» Work task
From the data underneath, reproduce exactly the stretch that begins at the line with "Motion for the" and ends after the line with "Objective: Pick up".

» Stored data
+++

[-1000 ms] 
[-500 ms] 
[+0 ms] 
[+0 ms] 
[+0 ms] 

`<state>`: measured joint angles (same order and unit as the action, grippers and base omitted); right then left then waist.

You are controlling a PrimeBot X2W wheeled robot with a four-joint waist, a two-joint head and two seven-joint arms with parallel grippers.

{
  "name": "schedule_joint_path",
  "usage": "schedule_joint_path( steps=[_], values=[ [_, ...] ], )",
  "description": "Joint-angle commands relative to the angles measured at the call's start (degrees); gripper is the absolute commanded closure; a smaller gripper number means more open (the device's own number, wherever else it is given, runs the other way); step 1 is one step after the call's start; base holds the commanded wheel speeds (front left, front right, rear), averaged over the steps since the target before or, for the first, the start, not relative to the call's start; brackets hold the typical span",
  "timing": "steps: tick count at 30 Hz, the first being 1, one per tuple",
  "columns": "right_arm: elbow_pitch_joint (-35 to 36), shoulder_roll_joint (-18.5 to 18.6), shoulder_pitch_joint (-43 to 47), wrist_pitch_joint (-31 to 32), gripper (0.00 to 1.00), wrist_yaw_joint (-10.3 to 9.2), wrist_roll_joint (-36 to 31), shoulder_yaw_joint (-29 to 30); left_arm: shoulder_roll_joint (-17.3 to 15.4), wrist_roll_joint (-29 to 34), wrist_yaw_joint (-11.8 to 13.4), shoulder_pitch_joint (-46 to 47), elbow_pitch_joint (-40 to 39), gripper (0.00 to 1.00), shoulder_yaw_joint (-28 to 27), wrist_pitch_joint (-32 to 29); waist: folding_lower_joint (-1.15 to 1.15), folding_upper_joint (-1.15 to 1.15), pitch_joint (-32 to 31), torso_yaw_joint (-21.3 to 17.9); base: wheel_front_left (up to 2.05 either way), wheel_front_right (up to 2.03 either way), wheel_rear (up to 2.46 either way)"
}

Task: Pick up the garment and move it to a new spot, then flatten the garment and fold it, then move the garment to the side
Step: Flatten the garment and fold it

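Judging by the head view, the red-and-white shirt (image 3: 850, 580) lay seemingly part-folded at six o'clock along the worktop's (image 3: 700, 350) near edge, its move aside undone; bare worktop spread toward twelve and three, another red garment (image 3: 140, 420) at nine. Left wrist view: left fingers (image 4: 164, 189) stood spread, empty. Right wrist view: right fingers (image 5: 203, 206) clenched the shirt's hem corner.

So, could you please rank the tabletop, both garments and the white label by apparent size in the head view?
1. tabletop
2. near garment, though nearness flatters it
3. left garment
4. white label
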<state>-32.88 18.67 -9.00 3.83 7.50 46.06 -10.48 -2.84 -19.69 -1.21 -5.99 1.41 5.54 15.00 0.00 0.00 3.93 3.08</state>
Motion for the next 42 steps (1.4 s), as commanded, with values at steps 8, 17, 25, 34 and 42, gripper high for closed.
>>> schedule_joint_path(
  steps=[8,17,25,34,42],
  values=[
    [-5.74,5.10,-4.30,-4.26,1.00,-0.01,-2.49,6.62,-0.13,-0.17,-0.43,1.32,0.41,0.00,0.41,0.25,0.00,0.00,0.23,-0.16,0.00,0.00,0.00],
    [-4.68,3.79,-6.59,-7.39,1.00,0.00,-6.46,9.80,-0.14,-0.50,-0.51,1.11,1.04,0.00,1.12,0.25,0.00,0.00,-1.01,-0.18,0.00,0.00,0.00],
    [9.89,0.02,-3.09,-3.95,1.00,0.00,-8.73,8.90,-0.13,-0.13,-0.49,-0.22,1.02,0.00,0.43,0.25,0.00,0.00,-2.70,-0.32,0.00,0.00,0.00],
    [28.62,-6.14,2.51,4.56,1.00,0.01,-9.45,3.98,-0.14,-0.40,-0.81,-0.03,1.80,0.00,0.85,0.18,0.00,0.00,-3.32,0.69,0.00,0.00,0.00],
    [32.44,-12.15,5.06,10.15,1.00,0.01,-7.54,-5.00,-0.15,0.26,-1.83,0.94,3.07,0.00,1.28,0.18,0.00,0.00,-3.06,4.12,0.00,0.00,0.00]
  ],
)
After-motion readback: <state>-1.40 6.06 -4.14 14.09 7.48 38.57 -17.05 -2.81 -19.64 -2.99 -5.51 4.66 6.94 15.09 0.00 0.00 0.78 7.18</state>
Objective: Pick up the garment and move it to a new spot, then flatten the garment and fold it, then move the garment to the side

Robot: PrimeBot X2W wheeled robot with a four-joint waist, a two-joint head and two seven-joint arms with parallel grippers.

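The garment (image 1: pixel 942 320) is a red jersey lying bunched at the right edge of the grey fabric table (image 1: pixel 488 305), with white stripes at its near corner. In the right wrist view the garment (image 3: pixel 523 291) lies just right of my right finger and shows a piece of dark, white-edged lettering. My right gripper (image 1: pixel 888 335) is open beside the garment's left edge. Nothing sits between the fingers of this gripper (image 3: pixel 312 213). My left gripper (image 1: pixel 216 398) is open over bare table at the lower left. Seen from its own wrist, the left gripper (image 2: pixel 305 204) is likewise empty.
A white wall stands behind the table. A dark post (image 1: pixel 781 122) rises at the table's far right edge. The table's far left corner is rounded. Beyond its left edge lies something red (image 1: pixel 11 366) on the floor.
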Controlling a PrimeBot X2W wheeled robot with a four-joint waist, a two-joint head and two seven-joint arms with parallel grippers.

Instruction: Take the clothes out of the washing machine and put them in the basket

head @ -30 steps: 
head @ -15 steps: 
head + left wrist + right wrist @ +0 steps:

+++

» Output for this exercise
Motion for the next 42 steps (1.4 s), as commanded, with values at steps 8, 17, 25, 34 and 42, gripper high for closed.
>>> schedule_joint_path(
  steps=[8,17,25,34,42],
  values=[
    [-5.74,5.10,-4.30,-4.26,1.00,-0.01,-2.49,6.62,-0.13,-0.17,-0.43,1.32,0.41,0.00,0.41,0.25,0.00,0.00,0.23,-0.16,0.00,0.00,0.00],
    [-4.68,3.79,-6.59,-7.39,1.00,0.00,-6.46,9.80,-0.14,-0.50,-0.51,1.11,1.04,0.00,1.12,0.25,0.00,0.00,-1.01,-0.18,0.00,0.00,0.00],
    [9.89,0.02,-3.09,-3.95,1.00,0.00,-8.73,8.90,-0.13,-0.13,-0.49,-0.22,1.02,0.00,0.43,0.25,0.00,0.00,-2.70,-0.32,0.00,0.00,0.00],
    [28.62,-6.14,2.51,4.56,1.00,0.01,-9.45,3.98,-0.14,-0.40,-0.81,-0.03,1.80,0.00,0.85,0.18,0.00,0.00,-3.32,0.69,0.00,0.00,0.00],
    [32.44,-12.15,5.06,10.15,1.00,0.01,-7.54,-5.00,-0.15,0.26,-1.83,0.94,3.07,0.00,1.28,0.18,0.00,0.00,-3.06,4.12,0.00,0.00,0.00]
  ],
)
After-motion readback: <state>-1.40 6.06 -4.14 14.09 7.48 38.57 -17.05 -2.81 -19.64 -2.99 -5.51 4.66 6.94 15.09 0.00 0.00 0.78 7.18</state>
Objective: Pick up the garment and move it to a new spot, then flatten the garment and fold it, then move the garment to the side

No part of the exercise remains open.